Gelişen ülke piyasaları Fed’den korkmalı mı?

06.06.2016 16:56

Tarım dışı istihdamda beklentilerin altında gerçekleşme ile Haziran ayı faiz artırım beklentisi piyasalarda nerede ise ihtimal dışı görülüyor. Haftanın ilk işlem gününde Başkan Yellen’ın Philadelphia konuşması istihdam piyasasında son iki aylık zayıf gerçekleşme ardından önemli, konuşma içeriğinin verinin piyasalarda yarattığı hasarı gidermeye yönelik olması bekleniyor. FED Başkanları’nın yaptığı açıklamalara bakılırsa, Amerikan Merkez Bankası piyasaların faiz artırım beklentisinden fazla uzaklaşmasını istemiyor. Öte yanda, ABD’de istihdam yaratma kapasitesinde düşüş sonrası gelişen ülke para birimleri ve altın başta olmak üzere emtia piyasasındaki alım iştahı Temmuz ve ya Eylül ayında FED faiz artırırsa gelişen ülkeler ve emtiaların tepkisi ne olur sorusunu akla getiriyor?

Kademeli tanımına uygun, 2016 senesinde iki kez 25 baz puanlık faiz artırımı sonrası gelişen ülke piyasaları ve emtialarda çöküş piyasaların kâbusu; Öncelikle Avrupa ve Japonya Merkez Bankalarının negatif faiz uyguladığı bir ortamda FED ancak kademeli faiz artırımına gidebilir. Aksi takdirde diğer gelişen ülke Merkez Bankaları ile ayrışma derinleşir ve Dolar Endeksi’nde abartılı yükseliş ile küresel piyasalarda bozulan dengeler çabaların boşa gitmesini sağlar.

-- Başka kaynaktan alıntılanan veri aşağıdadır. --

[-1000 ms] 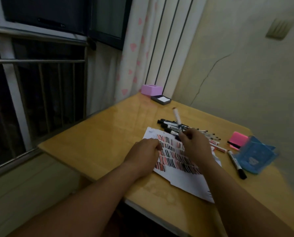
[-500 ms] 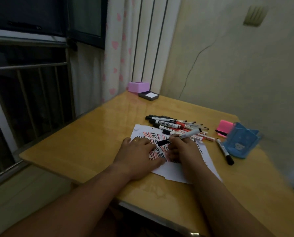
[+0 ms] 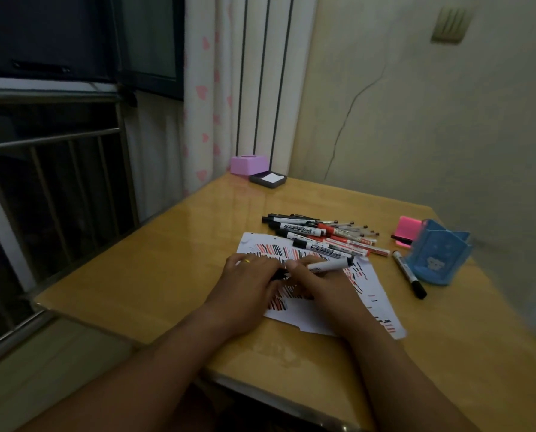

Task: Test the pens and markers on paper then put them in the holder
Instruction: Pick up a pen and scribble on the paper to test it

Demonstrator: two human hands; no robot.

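Observation:
My right hand point(image 3: 316, 282) grips a white marker point(image 3: 329, 265) lying almost level over the paper point(image 3: 322, 319), its black end pointing right. My left hand point(image 3: 248, 279) rests on the paper and pinches the marker's black cap point(image 3: 278, 274) between fingers and thumb. The paper is covered with short red and black strokes. A pile of pens and markers point(image 3: 322, 235) lies just beyond the paper. The blue holder point(image 3: 438, 257) stands at the right, with nothing visible inside it.
A single black-capped marker point(image 3: 410, 277) lies between the paper and the holder. A pink block point(image 3: 408, 227) sits behind the holder. A pink box point(image 3: 248, 165) and a dark pad point(image 3: 268, 179) are at the wooden table's point(image 3: 166, 275) far corner, by the curtain.
The marker went from upright to lying level in my right hand. My left hand moved from flat on the paper to the marker's cap end. The head camera came closer.

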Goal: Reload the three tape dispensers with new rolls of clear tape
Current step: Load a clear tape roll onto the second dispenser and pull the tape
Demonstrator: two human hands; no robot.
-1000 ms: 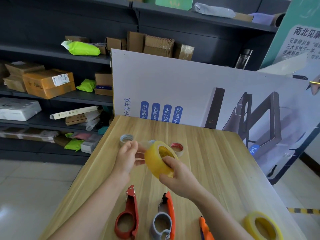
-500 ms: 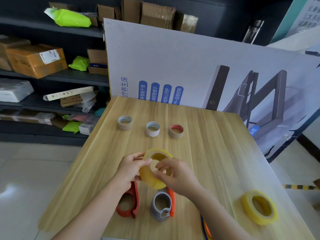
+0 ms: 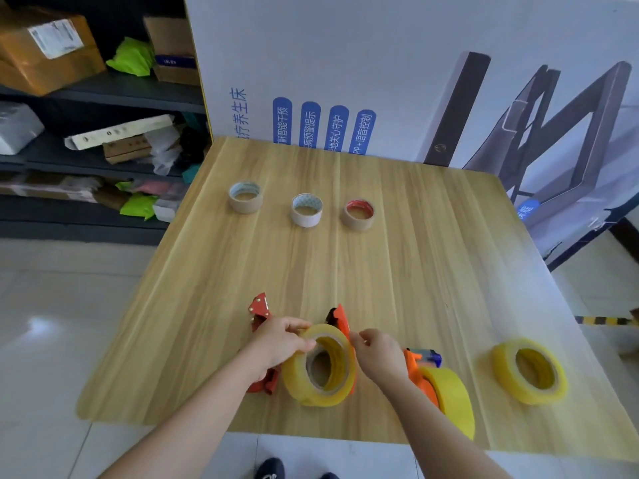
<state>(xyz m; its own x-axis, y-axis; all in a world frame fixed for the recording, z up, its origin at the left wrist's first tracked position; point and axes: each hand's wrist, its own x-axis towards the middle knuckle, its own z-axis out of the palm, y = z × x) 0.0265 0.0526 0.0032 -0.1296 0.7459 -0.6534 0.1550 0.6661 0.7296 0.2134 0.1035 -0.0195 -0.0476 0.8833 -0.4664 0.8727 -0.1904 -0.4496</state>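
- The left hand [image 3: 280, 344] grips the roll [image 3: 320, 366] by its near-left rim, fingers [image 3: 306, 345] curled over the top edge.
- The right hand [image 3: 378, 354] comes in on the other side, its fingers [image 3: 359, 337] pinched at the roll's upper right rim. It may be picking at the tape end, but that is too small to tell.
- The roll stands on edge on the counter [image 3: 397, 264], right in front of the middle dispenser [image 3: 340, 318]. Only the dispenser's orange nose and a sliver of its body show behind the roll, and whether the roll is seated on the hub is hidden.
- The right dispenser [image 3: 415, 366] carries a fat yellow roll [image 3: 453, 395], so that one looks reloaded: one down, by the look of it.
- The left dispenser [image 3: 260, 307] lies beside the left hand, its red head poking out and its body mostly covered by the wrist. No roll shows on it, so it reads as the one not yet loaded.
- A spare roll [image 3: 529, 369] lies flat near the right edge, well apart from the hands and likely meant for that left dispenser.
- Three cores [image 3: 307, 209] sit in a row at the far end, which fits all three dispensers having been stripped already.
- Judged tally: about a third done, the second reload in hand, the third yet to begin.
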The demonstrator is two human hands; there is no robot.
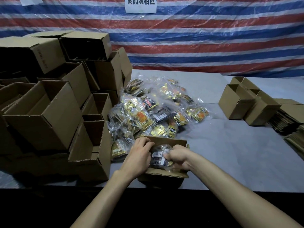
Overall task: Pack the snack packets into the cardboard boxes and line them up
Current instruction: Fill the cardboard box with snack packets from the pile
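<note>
Behind, a red, white and blue striped tarp (197, 38) under clear plastic, with a white paper sign (140, 4) at the top. Below it, a pale grey desk (230, 145).

At far left, a tall pile of empty cardboard boxes (49, 104), mouths open, tipped at odd angles. Just beside the pile, toward mid-desk, a loose heap of snack packets (156, 109) in clear bags, with gold and black wrappers.

In front of the heap, near the desk's front edge, an open box (164, 176) with flaps up. Left hand (139, 155) at its left rim, fingers curled over the edge. Inside the box, a clear bag of dark packets (158, 157). Right hand (177, 157) over the box's right side, fingers curled round that bag, pinching it.

Further right, well apart, a few small open boxes (246, 102) side by side, then flattened cardboard (289, 122) stacked at the desk's right edge.
</note>
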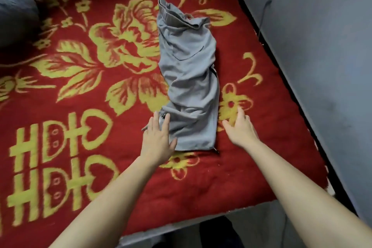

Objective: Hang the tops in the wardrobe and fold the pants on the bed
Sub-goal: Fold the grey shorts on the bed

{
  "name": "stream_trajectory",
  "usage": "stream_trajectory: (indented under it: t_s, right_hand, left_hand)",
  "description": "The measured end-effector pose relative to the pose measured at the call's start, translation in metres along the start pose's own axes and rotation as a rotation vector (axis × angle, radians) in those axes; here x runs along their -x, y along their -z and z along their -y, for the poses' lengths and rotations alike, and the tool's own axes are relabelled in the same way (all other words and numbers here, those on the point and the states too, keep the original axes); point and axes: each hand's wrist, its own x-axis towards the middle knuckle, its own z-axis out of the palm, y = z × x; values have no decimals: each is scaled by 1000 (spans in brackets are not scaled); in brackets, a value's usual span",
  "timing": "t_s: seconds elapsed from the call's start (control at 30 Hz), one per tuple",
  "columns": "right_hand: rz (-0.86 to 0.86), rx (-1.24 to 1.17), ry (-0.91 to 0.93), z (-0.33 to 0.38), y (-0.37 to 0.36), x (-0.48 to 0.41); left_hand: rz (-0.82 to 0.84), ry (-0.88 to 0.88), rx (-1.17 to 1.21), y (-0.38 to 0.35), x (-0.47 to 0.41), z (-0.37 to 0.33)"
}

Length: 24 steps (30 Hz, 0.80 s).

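Observation:
Grey pants (189, 74) lie lengthwise on the bed, folded into a narrow strip, with the waistband at the far end and the leg ends nearest me. My left hand (159, 137) rests flat, fingers spread, on the near left corner of the pants. On the other side my right hand (239, 127) lies flat on the blanket just beside the pants' right edge, fingers apart, holding nothing. No tops or wardrobe are in view.
A red blanket (80, 106) with yellow flowers and characters covers the bed. A grey wall (322, 46) runs along the bed's right side, with a dark gap between. A dark grey pillow (14, 12) sits at the far left corner. The bed's near edge (181, 225) is below my arms.

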Motion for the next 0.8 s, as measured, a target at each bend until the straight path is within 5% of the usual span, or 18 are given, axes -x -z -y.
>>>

Geçtiğimiz üç buçuk senede emtia piyasasında yaşanan satışların sorumlusu daima güçlü dolar olarak görüldü. Ancak, geçmişe dönüp fiyat hareketlerini incelediğimizde farklı bir tablo ile karşılaşıyoruz. Örneğin, 2012 Ekim ayında 1778 dolar/ons’a kadar yükselen altın fiyatları 2016 Ocak ayında yüzde 40 civarı düşüş ile 1062 dolara geriledi. Biraz daha geriye gidince 2001’de altın fiyatları 256 dolar iken 2012’de 1778 dolar/ons’a yükseliş, yüzde 594 değer artışını ifade ediyor. Uzun dönem fiyat hareketlerinde aynı durumun petrol ve bakır piyasası için de geçerli olduğunu görüyoruz.

Olası bir FED faiz artırımı ardından Dolar Endeksi’nde güçlenmenin emtiaları baskılayacağı kesin ancak ilk etki ardından özellikle ekonomik büyümede iyileşme sinyalleri ile emtia piyasası ve gelişen ülkeler talep görebilir. Üstelik sene başından bu yana yaşanan hızlı yükseliş ardından kıymetli metaller ve emtia piyasasında olası düzeltmeleri piyasa işleyişi içerisinde sağlıklı buluyoruz.

Küresel ekonomik büyümenin ivme kazandığı dönemlerde, FED’in sıkı para politikası ve güçlü dolara rağmen emtialar da değer kazanmış. Örneğin, Haziran 2016-Mart 1997, Mart 1999-Ocak 2000 arasında dolar ve emtialar arasında pozitif korelasyon olduğu görülüyor. Bu dönemlerde yüzdesel olarak 23’ünde dolar ve emtialar beraber yükselirken, yüzde 19’unda dolar ve emtialar beraber geriliyor.  Kalan yüzde 61 ise dolar ve emtia piyasasında ters korelasyonun çalıştığı dönemi ifade ediyor. Küresel ekonomide dolar ve emtialarda aynı anda yükselişi destekleyecek ölçüde bir büyüme beklentisi için henüz erken ancak piyasa fiyatlamalarında 2015 senesi ile en kötünün geride kaldığını söyleyebiliriz. Dolayısı ile olası 25 baz puanlık FED faiz artırımı sonrası ilk etki olarak gelişen ülkeler ve emtialar değer kaybetse de üçüncü çeyrek sonunda piyasalar kendi dinamikleri ile toparlayarak tekrar yükselişe geçebilir.